If you like laces or straps, linings and rubber reinforcements. All these influence the performance and feel of the shoe.

Fit of the shoe

They should be snug but not painfully. Find the right fit and it will help you climb longer, harder and more difficult. Plus it’s a wonderful feeling to find bomb traction on tiny footholds or smears (smearing is when you use the surface friction of your shoes sole because there are no good footholds).

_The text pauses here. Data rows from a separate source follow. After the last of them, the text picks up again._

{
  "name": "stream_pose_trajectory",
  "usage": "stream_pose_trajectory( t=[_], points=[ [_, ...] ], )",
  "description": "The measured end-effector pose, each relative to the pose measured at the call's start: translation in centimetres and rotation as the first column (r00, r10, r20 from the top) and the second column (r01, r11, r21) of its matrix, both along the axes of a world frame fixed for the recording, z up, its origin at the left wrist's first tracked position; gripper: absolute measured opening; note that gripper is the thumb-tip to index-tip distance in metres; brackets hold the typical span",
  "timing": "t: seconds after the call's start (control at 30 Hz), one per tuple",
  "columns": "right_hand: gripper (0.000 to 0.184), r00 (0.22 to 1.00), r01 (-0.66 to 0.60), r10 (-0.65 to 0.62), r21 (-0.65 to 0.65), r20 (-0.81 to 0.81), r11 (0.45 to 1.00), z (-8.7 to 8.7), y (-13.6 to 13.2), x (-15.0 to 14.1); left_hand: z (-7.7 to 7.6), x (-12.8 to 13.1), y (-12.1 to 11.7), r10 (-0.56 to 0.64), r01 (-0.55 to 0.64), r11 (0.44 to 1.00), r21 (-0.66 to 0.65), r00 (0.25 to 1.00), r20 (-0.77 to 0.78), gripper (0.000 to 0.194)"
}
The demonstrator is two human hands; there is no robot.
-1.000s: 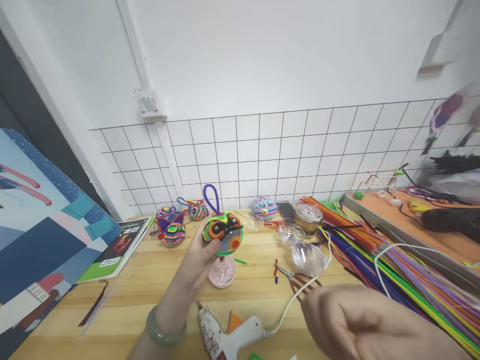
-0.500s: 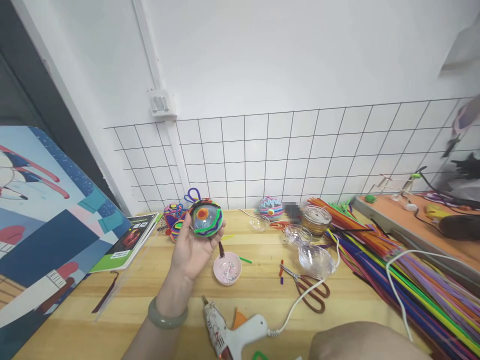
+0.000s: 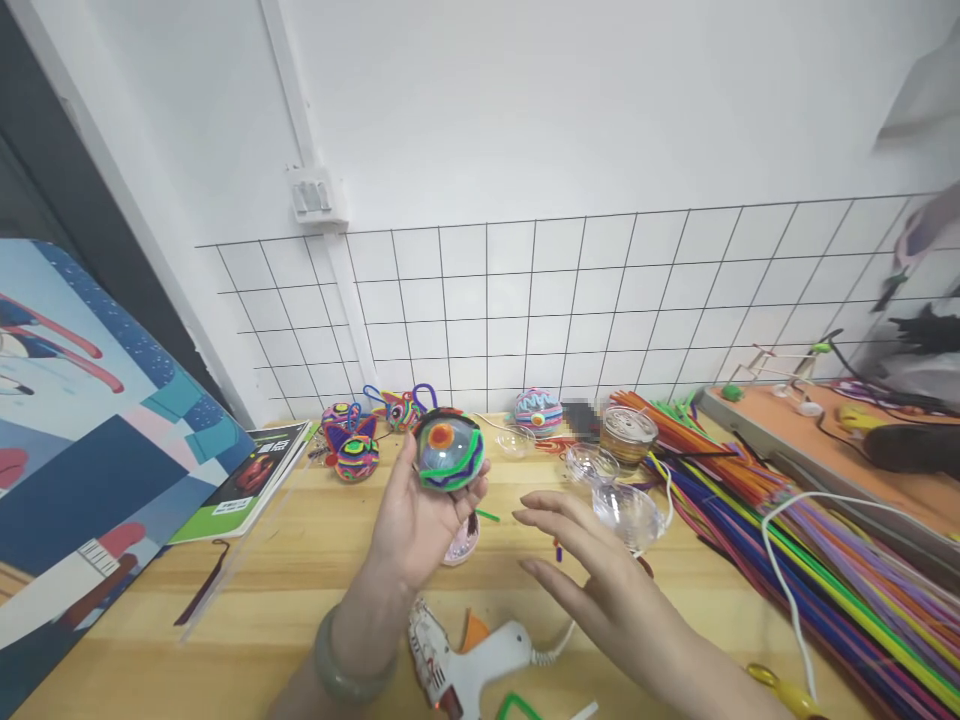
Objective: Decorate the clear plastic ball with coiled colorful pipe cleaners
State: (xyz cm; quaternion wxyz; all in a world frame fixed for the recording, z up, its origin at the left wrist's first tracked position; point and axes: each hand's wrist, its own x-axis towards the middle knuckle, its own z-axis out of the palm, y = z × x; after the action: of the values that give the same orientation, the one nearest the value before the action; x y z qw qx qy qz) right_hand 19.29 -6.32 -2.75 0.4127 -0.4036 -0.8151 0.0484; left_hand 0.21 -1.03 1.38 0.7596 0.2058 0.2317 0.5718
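Note:
My left hand (image 3: 420, 515) holds a clear plastic ball (image 3: 453, 456) from below, fingers curled round it. An orange disc and green, purple and black fuzzy strips cover parts of the ball. To its right my right hand (image 3: 577, 550) hangs over the table, fingers apart and nothing in them. A bowl of small beads (image 3: 461, 543) is partly hidden behind my left hand. Below the hands lies a white hot glue gun (image 3: 487, 660). My right hand covers most of the scissors, leaving a bit of brown handle (image 3: 645, 567).
Several decorated balls (image 3: 356, 450) stand at the back left, near a magazine (image 3: 247, 480). Clear plastic half shells (image 3: 630, 515) and a round tub (image 3: 628, 435) sit right of centre. Bundled pipe cleaners (image 3: 810, 570) line the right side. The white cord (image 3: 780, 580) crosses them.
My left hand has moved right with the ball, now partly covering the bead bowl. My right hand has come in from the lower right, its fingers spread, over the scissors.

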Motion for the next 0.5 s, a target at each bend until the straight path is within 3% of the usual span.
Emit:
stream_pose_trajectory(
  t=[0.13,0.3,0.5],
  points=[
    [0.023,0.998,0.016,-0.004,0.171,-0.068,0.985,0.5,-0.1,0.3,-0.6,2.4,-1.7,-0.120,0.121,0.991,-0.055,0.993,0.016,0.041],
    [0.014,0.997,0.031,-0.018,0.170,-0.077,0.985,1.2,-0.2,0.8,-1.1,4.0,-3.3,-0.225,0.226,0.974,-0.023,0.974,0.024,0.037],
    [0.008,1.000,-0.015,0.015,0.130,-0.004,0.991,1.4,0.1,1.2,-1.6,4.1,-3.3,-0.263,0.263,0.965,-0.025,0.965,-0.013,0.041]
  ],
)
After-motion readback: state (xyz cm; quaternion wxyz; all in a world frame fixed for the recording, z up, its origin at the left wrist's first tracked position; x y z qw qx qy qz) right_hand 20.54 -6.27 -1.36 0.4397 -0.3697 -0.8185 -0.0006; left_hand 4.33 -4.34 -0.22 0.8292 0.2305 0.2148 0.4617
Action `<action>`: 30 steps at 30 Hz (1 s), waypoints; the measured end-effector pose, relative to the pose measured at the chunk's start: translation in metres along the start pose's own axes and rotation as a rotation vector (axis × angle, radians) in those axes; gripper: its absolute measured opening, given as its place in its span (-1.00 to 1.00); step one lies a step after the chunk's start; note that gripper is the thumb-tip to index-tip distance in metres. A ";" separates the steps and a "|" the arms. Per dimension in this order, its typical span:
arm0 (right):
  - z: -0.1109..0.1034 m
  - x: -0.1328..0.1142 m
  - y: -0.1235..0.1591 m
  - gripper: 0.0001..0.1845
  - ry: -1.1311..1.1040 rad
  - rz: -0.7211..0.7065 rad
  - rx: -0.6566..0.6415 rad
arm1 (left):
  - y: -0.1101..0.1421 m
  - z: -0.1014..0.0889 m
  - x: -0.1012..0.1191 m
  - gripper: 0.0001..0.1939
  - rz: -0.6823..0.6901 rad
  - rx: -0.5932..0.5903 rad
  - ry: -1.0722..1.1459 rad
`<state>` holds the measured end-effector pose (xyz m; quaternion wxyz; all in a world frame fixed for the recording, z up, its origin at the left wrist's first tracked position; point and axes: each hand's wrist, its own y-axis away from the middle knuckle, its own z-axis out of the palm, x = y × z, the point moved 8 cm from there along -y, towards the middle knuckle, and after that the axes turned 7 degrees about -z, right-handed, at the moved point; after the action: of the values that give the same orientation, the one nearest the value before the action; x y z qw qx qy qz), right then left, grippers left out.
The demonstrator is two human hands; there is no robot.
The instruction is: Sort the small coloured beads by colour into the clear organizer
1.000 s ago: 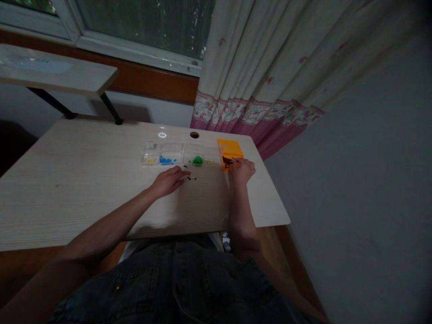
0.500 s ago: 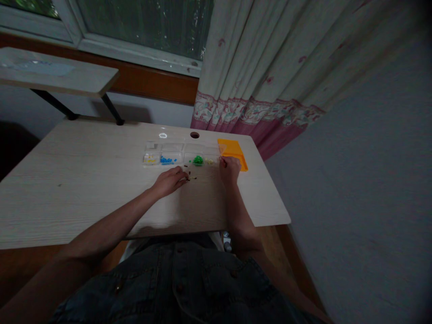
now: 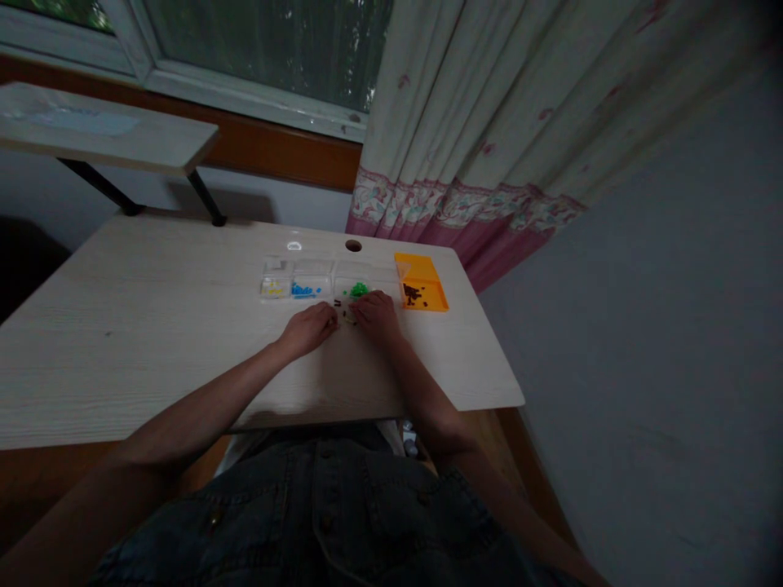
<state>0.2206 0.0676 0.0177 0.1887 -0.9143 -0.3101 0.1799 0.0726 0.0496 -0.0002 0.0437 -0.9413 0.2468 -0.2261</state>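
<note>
My left hand rests on the pale wooden desk, fingers curled down beside a few small dark pieces. My right hand lies just right of those pieces, its fingertips bent onto them; whether it grips one is hidden. A clear divided tray behind the hands holds yellow beads, blue beads and green beads. An orange tray with dark pieces sits to the right.
A round cable hole lies behind the trays. The desk's right edge drops off near a grey wall. A curtain hangs behind, and a raised shelf stands at the back left under the window.
My right hand has moved left from the orange tray to the loose dark pieces beside my left hand. The orange tray's contents are uncovered again. My left hand has barely moved.
</note>
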 end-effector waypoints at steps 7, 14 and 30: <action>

The three types of shoes explained

1. Neutral

Perfect all-day shoes. These will let you go flat on your toes, and they are a great choice for beginners because they feel comfortable. But even if you’re experienced: I always keep a pair of neutral style shoes in my backpack for all-day climbing and when im climbing easier climbs. If you’re doing multi-pitch climbs its also good to have a backup pair of neutral, feet friendly shoes.

Pros:

  • Awesome all-day comfort
  • Medium-to-stiff midsole, with thick rubber sole for support
  • Flat profile is perfect for slotting into cracks

Cons:

  • You don’t get as good a feel for the rock like with more aggressive shoes. It’s because of the thick stiff soles – they are not designed for maximum sensitivity.
  • Due to the relaxed fit they are not that good for very difficult overhanging climbs. Don’t worry about this too much: You can definitely do overhanging routes with neutral shoes. If you fail overhanging climbs, chances are way higher it’s because of your technique and strength then due to your shoes

2. Moderate

Moderate shoes have a slightly downturned shape. This shape is called camber, and it makes them good when you climb technical stuff. They are the swiss-army knife of climbing shoes: You can do slab routes, crack climbs, long pitches and overhanging sport climbs with them.

Pros:

  • The Downturned shape gives your feet a strong and more powerful position. It will help tackle difficulties and cruxes. (A crux is the most challenging part of a climb)
  • They have more rubbery and stickier soles. Soles are not as thick as neutral shoes.
  • Still more feet friendly than aggressive shoes

Cons:

  • Not that good for very overhung climbs or hard boulder problems
  • Hurt more than neutral shoes
  • Sticky rubber and thin soles mean they won’t last as long as neutral shoes

3. Aggressive

The pro stuff. Lots of downturn and heel tension. This type of shoe gives your feet a very strong and powerful position. Which means you can climb the hardest overhanging climbs with them. The asymmetric shape curves toward your big toe, which will give you incredible focus and power over the toe. You can use this power to find precise placement on even the tiniest holds. But they can hurt – if you are a beginner, stay away from them, these shoes take time to get used. Even experienced climbers usually only wear them for single-pitch sport climbs or at the gym when tackling boulder problems.

Pros:

  • Very downturned shape means a strong, powerful position for overhung sport climbs, boulder problems or hard gym climbing.
  • Sticky rubber and thinnest soles: More grip and feel than neutral or moderate shoes.

Cons:

  • Feet can hurt after a while. This is normal. You will get used to it.
  • The pronounced downturn won’t fit into cracks as good, and can make smearing difficult.
  • Sticky rubber and thinnest soles war down fast

Climbing shoe features explained

A variety of climbing shoe types and brands

Climbing Shoe Closures

Laces: 
Very versatile. When you rest and your feet are hot, just open them. For difficult climbs, strap them down, crack down at the toe and make them even more performant.

Strap

These hook and loop closures are super convenient. Great for bouldering and gym climbing, and super fast to slip out off between climbs.
Only downside: Straps can get dirty quickly and won’t work until you clean them. So keep them clean.

Slip-on

Greatest sensitivity and a very low profile. They are good for training too: Without a stiff sole your feet get strong quickly. Also good for thin cracks because of the low profile. But you need to be careful when trying them: They must fit your feet good, as there are no means to adjust them

 

Conclusion

Rock climbing shoes shouldn’t hurt, but they also have to be tight. Hope this guide is helpful to find a good pair of climbing shoes!